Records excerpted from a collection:
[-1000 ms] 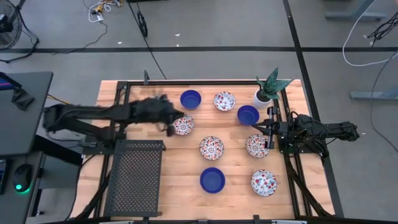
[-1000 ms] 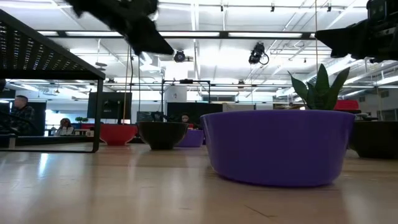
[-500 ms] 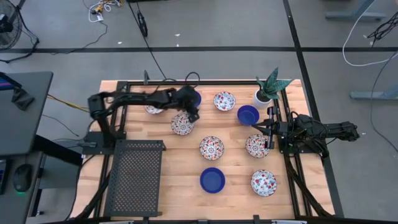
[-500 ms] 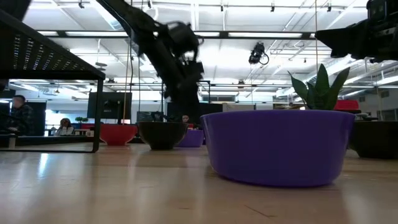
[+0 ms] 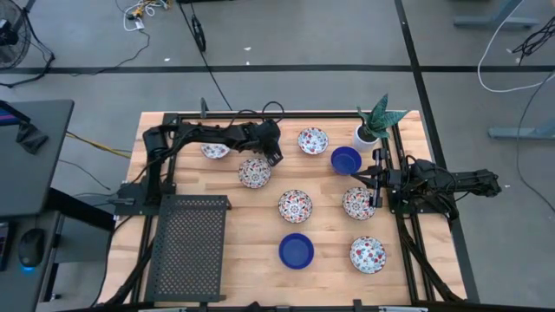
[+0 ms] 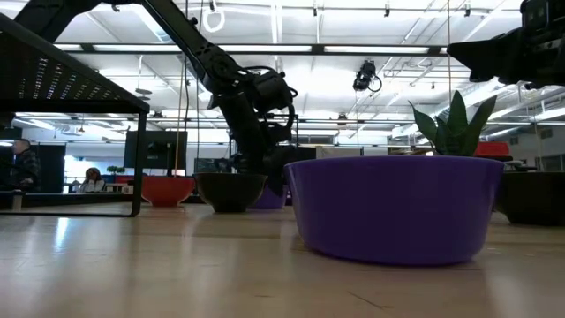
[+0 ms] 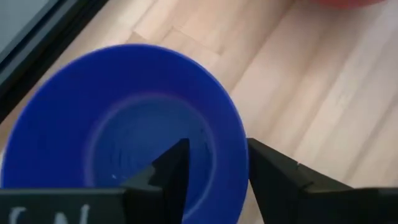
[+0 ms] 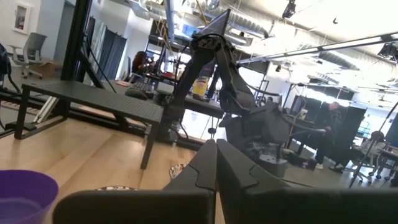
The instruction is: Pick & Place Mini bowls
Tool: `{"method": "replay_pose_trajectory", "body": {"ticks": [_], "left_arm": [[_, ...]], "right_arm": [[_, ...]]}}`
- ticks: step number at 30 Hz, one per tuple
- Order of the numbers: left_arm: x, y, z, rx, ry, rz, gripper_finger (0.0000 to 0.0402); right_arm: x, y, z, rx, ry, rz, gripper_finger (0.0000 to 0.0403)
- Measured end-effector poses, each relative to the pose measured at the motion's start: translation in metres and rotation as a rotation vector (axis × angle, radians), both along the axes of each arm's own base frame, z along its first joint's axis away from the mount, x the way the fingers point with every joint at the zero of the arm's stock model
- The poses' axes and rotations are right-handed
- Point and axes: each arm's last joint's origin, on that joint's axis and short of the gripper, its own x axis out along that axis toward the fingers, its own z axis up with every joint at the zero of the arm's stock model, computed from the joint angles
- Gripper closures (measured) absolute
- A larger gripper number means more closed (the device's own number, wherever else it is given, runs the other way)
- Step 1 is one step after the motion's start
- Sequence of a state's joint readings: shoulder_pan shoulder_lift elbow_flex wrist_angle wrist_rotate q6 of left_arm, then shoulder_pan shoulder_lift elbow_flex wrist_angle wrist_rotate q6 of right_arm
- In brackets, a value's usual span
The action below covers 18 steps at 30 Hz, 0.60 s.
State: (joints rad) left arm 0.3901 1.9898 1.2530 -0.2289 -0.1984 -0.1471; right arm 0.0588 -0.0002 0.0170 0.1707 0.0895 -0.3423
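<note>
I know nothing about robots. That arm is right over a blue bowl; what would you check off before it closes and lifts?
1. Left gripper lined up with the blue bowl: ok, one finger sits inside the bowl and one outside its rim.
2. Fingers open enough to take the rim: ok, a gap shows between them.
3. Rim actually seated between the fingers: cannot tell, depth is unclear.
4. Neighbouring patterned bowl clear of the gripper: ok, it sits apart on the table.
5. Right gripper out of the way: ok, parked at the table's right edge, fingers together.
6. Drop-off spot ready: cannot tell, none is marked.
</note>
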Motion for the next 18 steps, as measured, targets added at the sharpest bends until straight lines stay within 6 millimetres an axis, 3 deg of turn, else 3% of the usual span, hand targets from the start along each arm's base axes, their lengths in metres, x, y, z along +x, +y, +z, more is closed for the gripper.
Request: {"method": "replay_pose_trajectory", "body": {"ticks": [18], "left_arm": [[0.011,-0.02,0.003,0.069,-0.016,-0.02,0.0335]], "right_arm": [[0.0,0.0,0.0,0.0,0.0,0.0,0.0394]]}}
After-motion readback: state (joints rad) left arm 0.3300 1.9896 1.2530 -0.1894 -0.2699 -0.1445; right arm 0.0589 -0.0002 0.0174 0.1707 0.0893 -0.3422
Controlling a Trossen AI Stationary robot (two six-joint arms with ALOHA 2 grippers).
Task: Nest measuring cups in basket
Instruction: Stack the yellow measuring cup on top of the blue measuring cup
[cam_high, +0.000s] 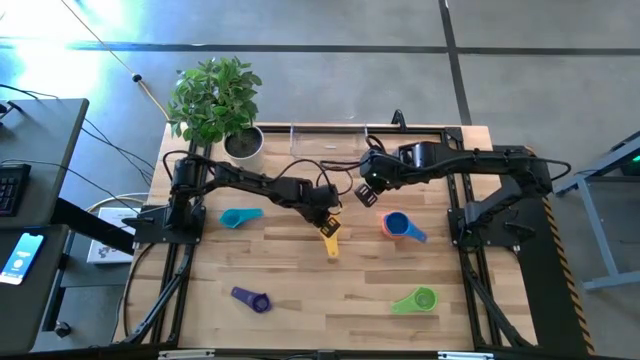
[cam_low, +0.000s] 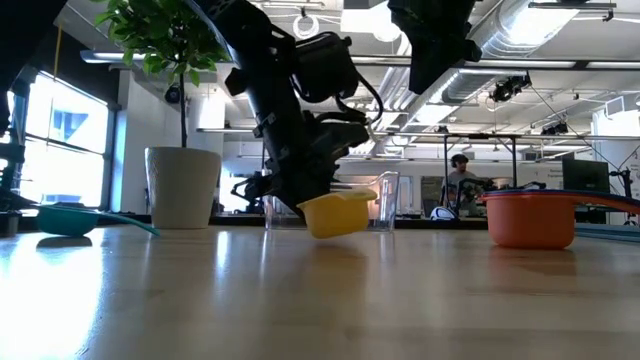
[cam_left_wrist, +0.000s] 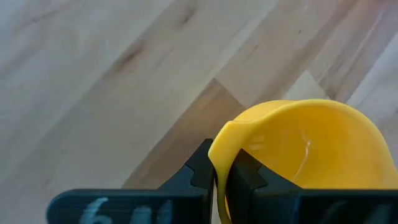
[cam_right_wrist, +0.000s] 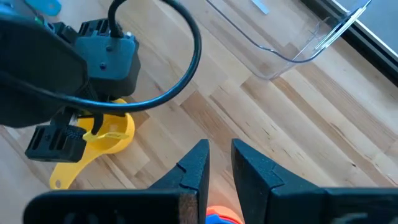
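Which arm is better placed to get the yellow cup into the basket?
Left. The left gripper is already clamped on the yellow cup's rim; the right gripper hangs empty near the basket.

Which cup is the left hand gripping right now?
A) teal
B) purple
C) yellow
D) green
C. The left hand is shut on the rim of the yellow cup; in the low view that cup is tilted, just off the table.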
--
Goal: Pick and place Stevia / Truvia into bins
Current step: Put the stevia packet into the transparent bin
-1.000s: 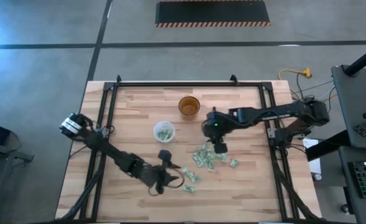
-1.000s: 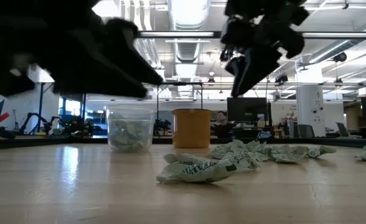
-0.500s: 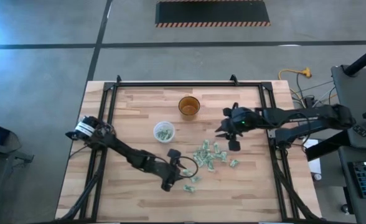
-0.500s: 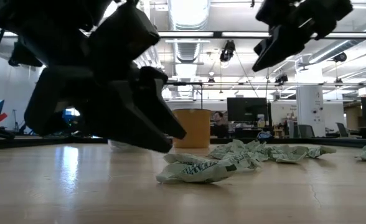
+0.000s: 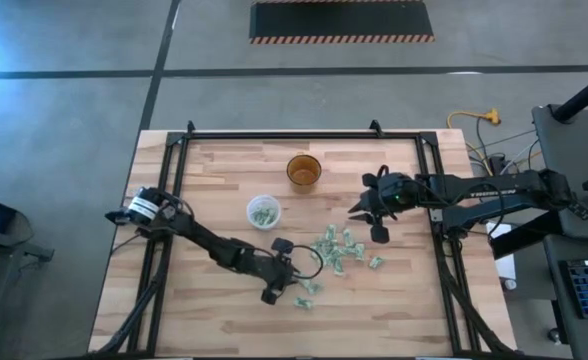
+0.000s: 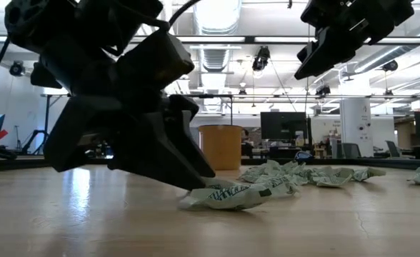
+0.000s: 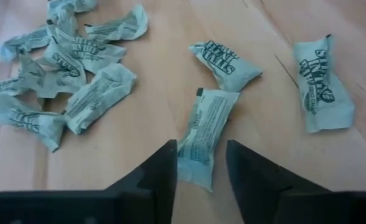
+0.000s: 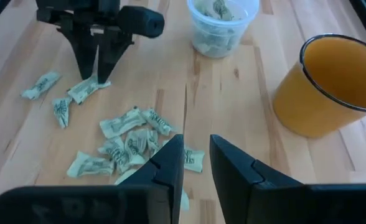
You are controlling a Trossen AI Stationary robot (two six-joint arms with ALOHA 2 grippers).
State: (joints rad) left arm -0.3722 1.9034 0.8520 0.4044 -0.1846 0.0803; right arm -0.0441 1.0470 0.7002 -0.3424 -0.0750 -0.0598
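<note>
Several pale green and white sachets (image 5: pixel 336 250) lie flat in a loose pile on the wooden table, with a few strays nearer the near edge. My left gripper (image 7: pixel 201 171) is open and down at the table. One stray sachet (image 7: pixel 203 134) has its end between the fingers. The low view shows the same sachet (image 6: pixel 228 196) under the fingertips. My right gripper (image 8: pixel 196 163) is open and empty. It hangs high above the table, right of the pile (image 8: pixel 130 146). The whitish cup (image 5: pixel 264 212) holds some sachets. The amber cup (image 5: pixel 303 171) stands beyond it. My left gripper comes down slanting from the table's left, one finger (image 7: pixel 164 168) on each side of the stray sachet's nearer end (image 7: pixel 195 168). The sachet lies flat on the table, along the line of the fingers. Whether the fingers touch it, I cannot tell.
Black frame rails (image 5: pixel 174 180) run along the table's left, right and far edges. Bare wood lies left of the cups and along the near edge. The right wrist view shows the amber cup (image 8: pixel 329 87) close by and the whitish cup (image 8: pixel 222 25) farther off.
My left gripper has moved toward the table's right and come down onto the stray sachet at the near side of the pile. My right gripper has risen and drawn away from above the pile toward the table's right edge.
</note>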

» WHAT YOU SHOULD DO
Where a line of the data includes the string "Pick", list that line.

» ANSWER SECTION
The instruction is: Pick & Place Mini bowls
Goal: Pick and place Stevia / Truvia into bins

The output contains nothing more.